Lord Brougham lo miró con intriga.
—Pues tú; ¿acaso no lo hiciste?
—¿Lo hice? —Darcy frunció el entrecejo con perplejidad por haber perdido el hilo de la conversación—. No, no, allí sólo estaba la trampa… en el parque.
—¿En el parque? —preguntó Brougham, pero luego la cara se le iluminó al recordar—. ¡Ah, sí, el célebre parque de Rosings! La propiedad de tu tía. Bueno, entonces debemos brindar por renunciar a las mujeres engañosas de Londres que van de visita a Kent. ¡Y Dios sabe que coincido totalmente contigo en eso! Por las mujeres engañosas… ¿No? —Brougham suspendió su brindis cuando Darcy comenzó a negar con la cabeza.
—¡Hertfordshire!
—¡Ah, Hertfordshire! —exclamó Brougham con sorpresa—. No puedo decir que sepa mucho sobre las mujeres de Hertfordshire, ¡no lo suficiente como para renunciar a ellas, sin duda! Primero debes instruirme, amigo mío.
Una mirada de absoluto desagrado cruzó por el rostro de Darcy.
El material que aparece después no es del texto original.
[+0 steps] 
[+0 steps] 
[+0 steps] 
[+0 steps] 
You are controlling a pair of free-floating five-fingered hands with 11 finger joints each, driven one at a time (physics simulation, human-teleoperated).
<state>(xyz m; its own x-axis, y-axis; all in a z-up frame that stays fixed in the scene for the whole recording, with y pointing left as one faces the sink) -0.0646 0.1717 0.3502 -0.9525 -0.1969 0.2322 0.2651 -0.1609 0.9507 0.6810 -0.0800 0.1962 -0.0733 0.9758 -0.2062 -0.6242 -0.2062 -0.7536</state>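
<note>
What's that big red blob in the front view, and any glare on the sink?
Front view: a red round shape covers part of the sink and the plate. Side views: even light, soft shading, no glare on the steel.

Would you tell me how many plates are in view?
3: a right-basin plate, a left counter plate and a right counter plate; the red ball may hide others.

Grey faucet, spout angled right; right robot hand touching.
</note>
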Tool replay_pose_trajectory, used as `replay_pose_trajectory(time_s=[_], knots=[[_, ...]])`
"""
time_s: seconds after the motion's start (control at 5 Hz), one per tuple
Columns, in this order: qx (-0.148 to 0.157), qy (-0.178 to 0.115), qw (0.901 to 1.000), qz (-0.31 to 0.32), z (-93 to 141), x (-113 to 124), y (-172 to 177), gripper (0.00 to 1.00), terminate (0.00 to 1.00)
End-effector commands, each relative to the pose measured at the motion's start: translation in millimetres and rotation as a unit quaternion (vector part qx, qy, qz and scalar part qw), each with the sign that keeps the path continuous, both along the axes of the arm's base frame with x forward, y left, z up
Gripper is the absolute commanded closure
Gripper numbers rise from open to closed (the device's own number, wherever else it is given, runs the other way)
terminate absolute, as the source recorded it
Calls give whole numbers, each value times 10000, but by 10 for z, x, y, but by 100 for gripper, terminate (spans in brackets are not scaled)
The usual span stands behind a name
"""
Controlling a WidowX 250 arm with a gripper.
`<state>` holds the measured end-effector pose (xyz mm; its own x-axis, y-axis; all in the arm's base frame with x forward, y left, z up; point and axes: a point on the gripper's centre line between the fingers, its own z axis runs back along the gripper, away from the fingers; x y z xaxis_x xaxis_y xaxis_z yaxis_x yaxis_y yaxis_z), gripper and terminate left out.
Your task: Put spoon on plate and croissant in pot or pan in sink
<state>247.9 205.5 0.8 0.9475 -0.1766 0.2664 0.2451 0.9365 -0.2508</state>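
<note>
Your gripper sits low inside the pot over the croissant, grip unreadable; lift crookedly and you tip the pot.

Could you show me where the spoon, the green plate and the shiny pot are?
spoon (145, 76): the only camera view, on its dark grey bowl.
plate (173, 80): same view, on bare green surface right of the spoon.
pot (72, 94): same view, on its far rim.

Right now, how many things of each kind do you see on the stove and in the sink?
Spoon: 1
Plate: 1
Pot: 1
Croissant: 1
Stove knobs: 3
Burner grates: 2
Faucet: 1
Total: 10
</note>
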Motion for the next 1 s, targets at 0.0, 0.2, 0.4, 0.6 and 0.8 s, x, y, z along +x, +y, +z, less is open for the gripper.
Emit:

—Las crían como conejos en Hertfordshire, ¡al menos cinco por familia! Tienen madres que parecen gatos atigrados, que no hacen otra cosa que dormitar en espera de que aparezca un caballero decente, para caerle encima y casarlo con una de sus hijas, mientras todas ellas retozan a su antojo por el campo, corriendo detrás de cualquier casaca roja.
—¿En Hertfordshire? —preguntó Brougham con asombro—. ¡No tenía ni idea de que fuera un lugar tan interesante!
—¡Interesante! —Darcy puso la copa sobre la mesa con tanta fuerza que el líquido se derramó y le empapó el volante del puño y la manga—. ¡Maldición! —Se alejó de la mesa enseguida, pero no antes de que un poco de brandy cayera sobre sus pantalones. La reacción de Darcy captó la atención de la criada de la taberna, que se apresuró a ayudarlo con un trapo, pero después de examinar de cerca a los clientes, también sacó un pañuelo limpio que le servía de adorno en el corpiño.
—Espera, guapo —le dijo con tono lisonjero a Darcy, mientras le frotaba suavemente la manga con el trozo de lino, que olía a perfume barato—. ¡Así está mejor!